**What is required:** Extract every line below, verbatim.

**Recorded data:**
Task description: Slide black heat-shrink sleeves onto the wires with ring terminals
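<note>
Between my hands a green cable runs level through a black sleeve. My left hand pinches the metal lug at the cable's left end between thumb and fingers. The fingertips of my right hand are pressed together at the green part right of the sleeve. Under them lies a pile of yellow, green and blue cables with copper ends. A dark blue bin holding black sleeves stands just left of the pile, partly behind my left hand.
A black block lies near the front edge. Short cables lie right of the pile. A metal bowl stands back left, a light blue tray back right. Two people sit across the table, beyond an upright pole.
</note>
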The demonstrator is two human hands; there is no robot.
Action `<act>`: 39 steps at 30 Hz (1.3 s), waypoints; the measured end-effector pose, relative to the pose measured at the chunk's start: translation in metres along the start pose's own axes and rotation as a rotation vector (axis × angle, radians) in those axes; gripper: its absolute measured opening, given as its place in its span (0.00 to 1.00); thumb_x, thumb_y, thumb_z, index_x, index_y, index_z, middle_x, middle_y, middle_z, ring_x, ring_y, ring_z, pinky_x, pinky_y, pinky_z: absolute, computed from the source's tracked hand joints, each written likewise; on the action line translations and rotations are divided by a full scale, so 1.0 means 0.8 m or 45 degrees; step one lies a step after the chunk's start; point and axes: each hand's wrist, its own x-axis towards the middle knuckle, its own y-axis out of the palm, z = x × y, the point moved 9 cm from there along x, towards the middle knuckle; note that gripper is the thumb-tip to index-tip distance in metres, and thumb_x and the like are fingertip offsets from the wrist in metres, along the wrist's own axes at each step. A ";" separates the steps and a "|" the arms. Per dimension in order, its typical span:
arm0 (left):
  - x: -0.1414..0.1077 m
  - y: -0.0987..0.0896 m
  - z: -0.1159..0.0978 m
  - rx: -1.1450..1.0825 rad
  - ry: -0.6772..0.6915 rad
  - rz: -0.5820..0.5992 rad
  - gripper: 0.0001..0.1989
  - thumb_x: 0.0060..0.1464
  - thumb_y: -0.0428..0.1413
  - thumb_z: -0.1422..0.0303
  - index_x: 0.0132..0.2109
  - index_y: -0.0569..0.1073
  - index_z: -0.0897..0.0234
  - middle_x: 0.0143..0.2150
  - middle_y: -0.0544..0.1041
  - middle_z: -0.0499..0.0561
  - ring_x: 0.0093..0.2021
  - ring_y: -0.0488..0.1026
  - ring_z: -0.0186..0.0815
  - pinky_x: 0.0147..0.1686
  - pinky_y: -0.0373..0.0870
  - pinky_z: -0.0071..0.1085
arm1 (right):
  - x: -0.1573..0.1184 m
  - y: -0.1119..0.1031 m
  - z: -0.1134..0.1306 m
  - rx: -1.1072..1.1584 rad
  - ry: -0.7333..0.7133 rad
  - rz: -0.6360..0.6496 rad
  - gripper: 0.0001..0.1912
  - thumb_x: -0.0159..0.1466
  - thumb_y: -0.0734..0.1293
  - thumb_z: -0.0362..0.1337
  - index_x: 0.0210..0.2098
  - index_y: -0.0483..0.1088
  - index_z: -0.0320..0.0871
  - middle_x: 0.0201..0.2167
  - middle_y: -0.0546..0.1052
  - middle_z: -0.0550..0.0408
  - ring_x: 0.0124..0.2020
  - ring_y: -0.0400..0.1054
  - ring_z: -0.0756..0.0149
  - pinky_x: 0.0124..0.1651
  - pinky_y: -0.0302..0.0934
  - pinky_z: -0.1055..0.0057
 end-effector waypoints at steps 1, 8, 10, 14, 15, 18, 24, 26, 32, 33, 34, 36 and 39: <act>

**Answer for this exercise:**
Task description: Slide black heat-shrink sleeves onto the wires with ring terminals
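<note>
Between my hands a green cable runs level through a black sleeve. My left hand pinches the metal lug at the cable's left end between thumb and fingers. The fingertips of my right hand are pressed together at the green part right of the sleeve. Under them lies a pile of yellow, green and blue cables with copper ends. A dark blue bin holding black sleeves stands just left of the pile, partly behind my left hand.
A black block lies near the front edge. Short cables lie right of the pile. A metal bowl stands back left, a light blue tray back right. Two people sit across the table, beyond an upright pole.
</note>
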The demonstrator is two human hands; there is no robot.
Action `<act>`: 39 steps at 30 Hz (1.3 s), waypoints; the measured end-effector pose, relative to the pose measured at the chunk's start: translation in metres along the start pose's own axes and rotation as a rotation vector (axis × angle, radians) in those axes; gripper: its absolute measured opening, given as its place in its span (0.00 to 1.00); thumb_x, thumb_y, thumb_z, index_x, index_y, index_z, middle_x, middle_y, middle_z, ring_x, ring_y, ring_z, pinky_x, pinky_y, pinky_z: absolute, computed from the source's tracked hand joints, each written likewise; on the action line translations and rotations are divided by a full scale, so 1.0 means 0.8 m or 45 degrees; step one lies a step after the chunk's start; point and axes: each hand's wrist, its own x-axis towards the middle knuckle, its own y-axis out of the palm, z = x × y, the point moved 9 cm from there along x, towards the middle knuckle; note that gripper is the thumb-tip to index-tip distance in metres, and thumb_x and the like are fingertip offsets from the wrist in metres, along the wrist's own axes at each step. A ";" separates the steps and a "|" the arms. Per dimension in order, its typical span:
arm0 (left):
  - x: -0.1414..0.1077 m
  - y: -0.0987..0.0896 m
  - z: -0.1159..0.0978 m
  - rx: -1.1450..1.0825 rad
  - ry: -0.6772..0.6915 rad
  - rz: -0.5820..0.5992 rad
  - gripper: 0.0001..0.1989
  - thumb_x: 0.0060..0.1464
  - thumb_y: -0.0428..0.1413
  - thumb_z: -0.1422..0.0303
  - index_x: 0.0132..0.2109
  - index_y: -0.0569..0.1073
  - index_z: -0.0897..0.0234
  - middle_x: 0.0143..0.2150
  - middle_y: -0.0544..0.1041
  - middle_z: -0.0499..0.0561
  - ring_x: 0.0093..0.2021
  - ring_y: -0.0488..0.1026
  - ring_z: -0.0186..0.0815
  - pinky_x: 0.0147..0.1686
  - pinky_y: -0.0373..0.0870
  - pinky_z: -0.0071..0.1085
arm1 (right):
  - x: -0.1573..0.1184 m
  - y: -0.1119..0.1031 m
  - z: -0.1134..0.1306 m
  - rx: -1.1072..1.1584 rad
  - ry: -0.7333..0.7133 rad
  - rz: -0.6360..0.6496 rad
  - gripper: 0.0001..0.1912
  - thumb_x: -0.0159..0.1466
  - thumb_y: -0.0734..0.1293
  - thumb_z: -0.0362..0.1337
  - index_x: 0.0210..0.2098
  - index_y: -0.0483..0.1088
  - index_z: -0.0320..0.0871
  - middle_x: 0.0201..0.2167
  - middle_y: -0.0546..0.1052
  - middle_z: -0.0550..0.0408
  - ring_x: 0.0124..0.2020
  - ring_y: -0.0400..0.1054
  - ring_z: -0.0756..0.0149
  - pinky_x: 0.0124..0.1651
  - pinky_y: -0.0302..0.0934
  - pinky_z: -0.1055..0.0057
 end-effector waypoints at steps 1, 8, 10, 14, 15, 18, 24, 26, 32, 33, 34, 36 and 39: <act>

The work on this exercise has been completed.